Mein Appartement war nett. Ich machte mir zuerst etwas zu essen, hatte bis dahin nur ein paar Kekse, dann duschen und ich war wieder ein Mensch und deutlich besserer Stimmung.
Ich fuhr ins Zentrum, das gab es dort, und es tauchten all die Läden wie von Zauberhand auf, die ich brauchte.
Eine Spezialität von dort sollte Schokolade sein, ich habe ein bisschen probiert und fand sie nicht toll.
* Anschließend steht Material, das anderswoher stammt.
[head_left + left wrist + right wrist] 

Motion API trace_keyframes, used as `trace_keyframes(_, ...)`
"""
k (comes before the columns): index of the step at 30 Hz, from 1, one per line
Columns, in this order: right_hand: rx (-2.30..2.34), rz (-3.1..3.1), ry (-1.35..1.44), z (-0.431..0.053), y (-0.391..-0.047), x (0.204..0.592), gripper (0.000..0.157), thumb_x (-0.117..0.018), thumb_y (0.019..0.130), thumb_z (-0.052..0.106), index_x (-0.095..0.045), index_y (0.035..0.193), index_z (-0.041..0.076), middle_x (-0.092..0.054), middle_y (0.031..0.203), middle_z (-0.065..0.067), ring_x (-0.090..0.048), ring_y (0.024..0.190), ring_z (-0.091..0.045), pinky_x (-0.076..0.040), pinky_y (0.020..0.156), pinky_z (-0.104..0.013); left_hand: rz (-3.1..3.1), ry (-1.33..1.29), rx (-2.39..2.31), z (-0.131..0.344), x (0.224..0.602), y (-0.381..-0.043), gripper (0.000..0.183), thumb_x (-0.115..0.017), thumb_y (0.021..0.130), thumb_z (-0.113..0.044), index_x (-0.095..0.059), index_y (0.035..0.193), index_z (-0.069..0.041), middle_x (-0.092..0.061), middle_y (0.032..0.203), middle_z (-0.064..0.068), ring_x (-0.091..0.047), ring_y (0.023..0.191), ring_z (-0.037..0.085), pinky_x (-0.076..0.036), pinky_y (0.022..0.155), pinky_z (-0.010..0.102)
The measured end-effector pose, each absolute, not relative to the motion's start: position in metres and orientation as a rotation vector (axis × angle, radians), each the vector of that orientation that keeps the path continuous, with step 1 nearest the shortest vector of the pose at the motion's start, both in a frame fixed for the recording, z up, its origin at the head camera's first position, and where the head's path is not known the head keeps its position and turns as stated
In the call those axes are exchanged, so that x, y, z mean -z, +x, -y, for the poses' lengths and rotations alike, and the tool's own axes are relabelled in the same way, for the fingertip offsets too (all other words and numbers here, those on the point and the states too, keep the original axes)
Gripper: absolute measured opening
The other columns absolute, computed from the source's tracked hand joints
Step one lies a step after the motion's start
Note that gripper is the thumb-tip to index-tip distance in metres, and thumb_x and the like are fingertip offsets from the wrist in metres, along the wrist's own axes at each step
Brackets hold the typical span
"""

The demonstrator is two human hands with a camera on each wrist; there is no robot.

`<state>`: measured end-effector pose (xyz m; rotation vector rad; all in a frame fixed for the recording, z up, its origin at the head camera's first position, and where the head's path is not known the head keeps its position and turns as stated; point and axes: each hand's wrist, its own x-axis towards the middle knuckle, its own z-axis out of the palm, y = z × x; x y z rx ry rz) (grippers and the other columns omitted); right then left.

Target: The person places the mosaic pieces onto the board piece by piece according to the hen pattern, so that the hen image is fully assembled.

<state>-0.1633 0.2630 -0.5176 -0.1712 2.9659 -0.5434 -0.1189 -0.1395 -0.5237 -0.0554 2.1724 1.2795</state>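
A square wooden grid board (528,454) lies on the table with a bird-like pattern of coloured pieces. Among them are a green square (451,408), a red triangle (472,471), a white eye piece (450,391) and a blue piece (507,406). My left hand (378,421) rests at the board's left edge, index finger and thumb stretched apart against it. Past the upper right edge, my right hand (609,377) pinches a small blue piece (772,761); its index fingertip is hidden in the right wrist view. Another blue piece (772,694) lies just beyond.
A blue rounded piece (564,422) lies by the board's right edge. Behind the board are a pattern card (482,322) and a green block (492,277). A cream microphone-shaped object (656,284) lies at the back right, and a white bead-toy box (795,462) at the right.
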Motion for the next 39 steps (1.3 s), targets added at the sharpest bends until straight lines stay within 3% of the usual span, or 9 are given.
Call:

Okay, eher wie bei uns gute Adventskalenderschoki.
Die Schotterstraßen hatten meinen gesamten Vorrat an Schutzdingsis für die Handykamera durch Abstürze aufgebraucht, alle zersplittert, hier bekam ich ein teures neues.
Ich habe meinen Stanley-Becher zu Hause vergessen und vermisse ihn schmerzlich, besonders an Tagen wie diesem.
Es gab keinen wirklich adäquaten Ersatz, aber in einem Outdoorladen etwas, was dicht ist, ich durfte mit Wasser probieren, und vom Funktionsprinzip und der Größe dem entspricht, was ich wollte. Zudem bezahlbar.
Ich habe es auch noch von 29.400 auf 22.000
(12€) runtergehandelt.
Eigentlich kann man fast alles verhandeln, finde ich raus, auch in Geschäften und bei Dingen, an denen ein Preisschild klebt.
Dann kuschelte ich mich aufs Sofa, guckte, wie es nach der übernächsten Station weitergehen könnte und genoss es, nicht in so einer schauderhaften Umgebung zu sein.
Mittwoch, 8.10.
Heute wurden es nur knappe 300Km, die Landschaft wurde richtig schön, es gab zunehmend Seen, Bäume, grünes Gras und blühende Pflanzen.
Ich sehe deutlich, dass ich mich Richtung Norden wieder in wärmere Gefilde bewege.
Die gut erhaltene Holzhütte, in der Butch Cassidy und Sundance Kid nach ihrer Flucht aus den USA lebten, ließ ich aus.
Auf dem Weg lagen zahlreiche Forellenzuchten und -räuchereien.
Forelle wird hier auch als Dosenfisch verkauft.
In (San Carlos de) Bariloche steuerte ich zunächst die Seilbahn an und gondelte hoch zum Cerro Campanario, für 11€ (20.000ARS. Nach einer Rezension auf Google hat das vor einem Jahr noch 5.000 gekostet).
So einen beeindruckenden, wunderschönen Blick hatte ich selten in meinem Leben.
Meine nächste Unterkunft war nur 5min entfernt, schnell noch in einen Supermarkt und dann Essen gemacht.
Morgen fahre ich die berühmte Route der sieben Seen und bleibe dann mal zwei bis drei Tage an einem Ort.